Having an unqualified, highly-non diverse, restrictionist tilting, out of control judiciary “Dred Scottfying” 🤮 individuals of color, particularly Hispanic women and children, on a daily basis and getting away with it is no laughing matter!
Also, as I stated, if talented Hispanic lawyers want to stop being beaten up in Immigration Court and to finally gain “entree” into a now highly non-diverse, uneducated, often clueless Article III Judiciary that frequently diminishes their professional achievements while dehumanizing and abusing their clients, then “Houston, we’ve got a problem!”
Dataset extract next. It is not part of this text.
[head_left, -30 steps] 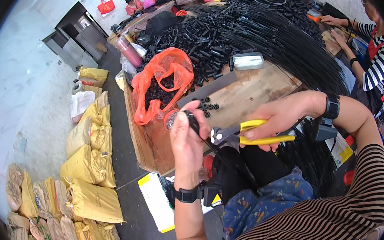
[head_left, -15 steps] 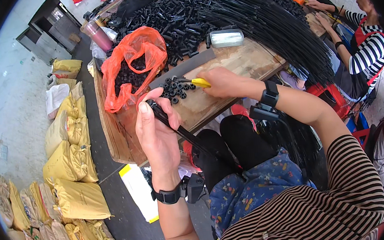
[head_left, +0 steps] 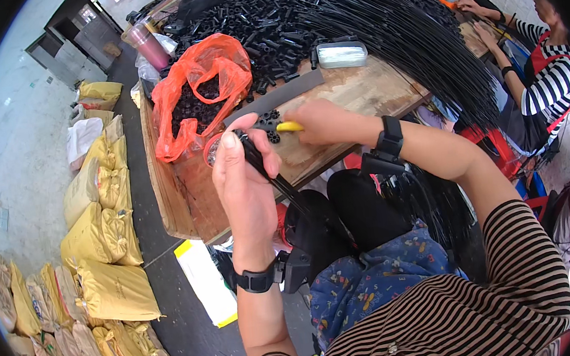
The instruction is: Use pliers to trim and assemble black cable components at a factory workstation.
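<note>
A thin bundle of black rods [head_left: 281, 184] is held in the left hand [head_left: 240, 175], which is raised in front of the near edge of the wooden table [head_left: 372, 88]; the grip is narrow, with the rods enclosed between thumb and curled fingers. From that hand the bundle is slanted down toward the lap, where its lower part is lost against the dark trousers [head_left: 364, 218]. By the right hand [head_left: 324, 123], a pair of yellow-handled pliers [head_left: 289, 127] is gripped over the tabletop; most of the tool is covered, and whether its jaws are parted cannot be told. Just beside the exposed handle, a cluster of small black ring-shaped parts [head_left: 273, 136] is seen on the wood. Behind the cluster a flat dark grey strip [head_left: 274, 99] is laid slantwise, and to its left small black parts are contained in an open orange-red plastic bag [head_left: 170, 120]. Farther back, a clear rectangular box [head_left: 342, 54] is set between a heap of short black tubes [head_left: 271, 35] and a long spread of loose rods [head_left: 409, 42]. At the right, a co-worker [head_left: 555, 93] in a striped top is seen; at the left, yellow sacks [head_left: 117, 290] are stacked on the floor
</note>
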The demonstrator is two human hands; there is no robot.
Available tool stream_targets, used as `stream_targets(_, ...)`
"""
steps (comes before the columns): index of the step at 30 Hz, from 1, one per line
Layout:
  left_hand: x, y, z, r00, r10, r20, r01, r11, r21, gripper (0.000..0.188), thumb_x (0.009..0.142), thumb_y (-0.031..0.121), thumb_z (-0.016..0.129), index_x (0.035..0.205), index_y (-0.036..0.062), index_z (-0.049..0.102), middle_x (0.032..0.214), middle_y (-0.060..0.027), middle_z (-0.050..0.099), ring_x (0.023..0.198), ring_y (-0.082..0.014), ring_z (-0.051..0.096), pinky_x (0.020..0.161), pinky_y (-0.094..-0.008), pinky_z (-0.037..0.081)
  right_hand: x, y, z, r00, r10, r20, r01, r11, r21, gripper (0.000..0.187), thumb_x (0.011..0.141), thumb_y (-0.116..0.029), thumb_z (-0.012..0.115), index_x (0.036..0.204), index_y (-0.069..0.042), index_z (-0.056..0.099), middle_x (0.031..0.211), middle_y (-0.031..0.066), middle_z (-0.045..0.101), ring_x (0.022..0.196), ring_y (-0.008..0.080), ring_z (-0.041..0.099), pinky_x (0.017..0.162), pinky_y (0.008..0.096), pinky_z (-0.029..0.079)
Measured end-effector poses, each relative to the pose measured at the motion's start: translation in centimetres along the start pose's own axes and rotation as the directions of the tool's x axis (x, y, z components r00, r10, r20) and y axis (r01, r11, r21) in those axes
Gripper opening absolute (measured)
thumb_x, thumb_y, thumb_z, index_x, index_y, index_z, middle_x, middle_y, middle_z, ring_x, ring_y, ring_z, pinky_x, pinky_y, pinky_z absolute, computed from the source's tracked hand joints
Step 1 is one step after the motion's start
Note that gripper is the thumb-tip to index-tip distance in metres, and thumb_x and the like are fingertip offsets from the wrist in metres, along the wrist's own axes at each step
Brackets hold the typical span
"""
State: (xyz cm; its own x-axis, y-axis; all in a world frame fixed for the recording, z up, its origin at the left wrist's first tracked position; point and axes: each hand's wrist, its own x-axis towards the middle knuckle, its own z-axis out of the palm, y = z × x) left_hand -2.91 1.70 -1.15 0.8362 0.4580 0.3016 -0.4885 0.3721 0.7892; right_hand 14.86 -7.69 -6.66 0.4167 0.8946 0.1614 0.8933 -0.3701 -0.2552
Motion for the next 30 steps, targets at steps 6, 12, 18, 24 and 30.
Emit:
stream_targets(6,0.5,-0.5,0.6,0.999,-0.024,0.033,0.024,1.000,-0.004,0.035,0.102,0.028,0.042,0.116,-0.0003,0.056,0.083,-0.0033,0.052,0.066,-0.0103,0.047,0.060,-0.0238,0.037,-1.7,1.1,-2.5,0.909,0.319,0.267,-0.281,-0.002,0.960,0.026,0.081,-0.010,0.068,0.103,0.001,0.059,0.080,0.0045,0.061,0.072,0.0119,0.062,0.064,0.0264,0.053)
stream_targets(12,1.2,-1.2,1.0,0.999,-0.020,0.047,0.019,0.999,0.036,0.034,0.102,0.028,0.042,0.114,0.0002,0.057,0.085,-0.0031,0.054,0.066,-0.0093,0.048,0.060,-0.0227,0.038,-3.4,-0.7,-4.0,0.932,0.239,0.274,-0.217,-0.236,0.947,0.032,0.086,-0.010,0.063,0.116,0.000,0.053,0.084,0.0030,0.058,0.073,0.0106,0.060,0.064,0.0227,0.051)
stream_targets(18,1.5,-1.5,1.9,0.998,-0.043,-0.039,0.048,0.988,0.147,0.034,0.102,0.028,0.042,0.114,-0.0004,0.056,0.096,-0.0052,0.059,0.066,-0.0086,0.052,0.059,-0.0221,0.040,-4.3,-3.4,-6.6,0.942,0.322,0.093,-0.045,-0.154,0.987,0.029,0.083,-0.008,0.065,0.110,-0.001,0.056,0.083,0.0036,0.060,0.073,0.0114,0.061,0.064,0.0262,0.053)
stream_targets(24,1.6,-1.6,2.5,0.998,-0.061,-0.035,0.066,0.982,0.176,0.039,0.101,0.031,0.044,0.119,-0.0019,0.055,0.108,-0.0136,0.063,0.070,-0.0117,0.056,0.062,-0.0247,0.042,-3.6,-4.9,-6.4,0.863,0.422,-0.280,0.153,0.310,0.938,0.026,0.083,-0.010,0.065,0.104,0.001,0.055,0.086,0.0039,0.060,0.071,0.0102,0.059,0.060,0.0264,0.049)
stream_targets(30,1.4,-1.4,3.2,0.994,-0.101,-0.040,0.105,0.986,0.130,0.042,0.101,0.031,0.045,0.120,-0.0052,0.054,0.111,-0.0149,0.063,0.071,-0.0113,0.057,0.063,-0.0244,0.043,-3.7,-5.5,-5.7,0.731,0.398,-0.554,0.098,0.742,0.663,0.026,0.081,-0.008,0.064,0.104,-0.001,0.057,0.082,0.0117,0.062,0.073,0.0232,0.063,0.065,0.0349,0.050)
Judge Merrick Garland, who controls all U.S. Immigration Court appointments, appears determined to follow in the footsteps of his Dem predecessors by:
failing to meaningfully reform the existing dysfunctional, non-diverse, non-expert Immigration Judiciary (nearly 600 stong, making it the largest “entry level opportunity” in “Federal Judging”) by getting rid of the “deadwood” and re-competing these “life or death” jobs with merit-based selection criteria that honor immigration and human rights expertise, require demonstrated commitment to due process above all else, recognize the crucial experience gained by representing humans in Immigration Court, and have a selection process involving acknowledged private sector immigration experts (not just Government bureaucrats, many of whom have neither represented an individual in Immigration Court nor heard an asylum case in a judicial capacity);
failing to actively, aggressively, and nationally publicize, hype, and recruit for these judicial jobs in under-represented communities of minority lawyers (basically, systematically excluded from the Immigration Judiciary in the past) using available minority legal “role models” to drum up interest and “sell” the jobs to those who haven’t applied in the past (perhaps because of EOIR’s recent reputation for hostility toward individuals of color and disdain for human rights and due process, as well as their reputation for sloppy judicial work product) — to state the obvious, simply posting bureaucratic descriptions on “USA Jobs” is a joke — designed to repeat the “insiders only” non-diverse, non-expert composition of the current Immigration Courts; and
intentionally ignoring (it ain’t rocket science) the incredible potential of an independent, diverse, highly qualified, “model” Immigration Judiciary as a transition to a long overdue Article I Immigration Court and a “stepping stone” for a more diverse, progressive, immigration-human rights-due process oriented (as actually applied in communities of color throughout America) Article III Judiciary, which is also reeling right now, largely as a result of its lack of diversity, skewed legal knowledge, and lack of sensitivity and commitment to equal justice for all in America.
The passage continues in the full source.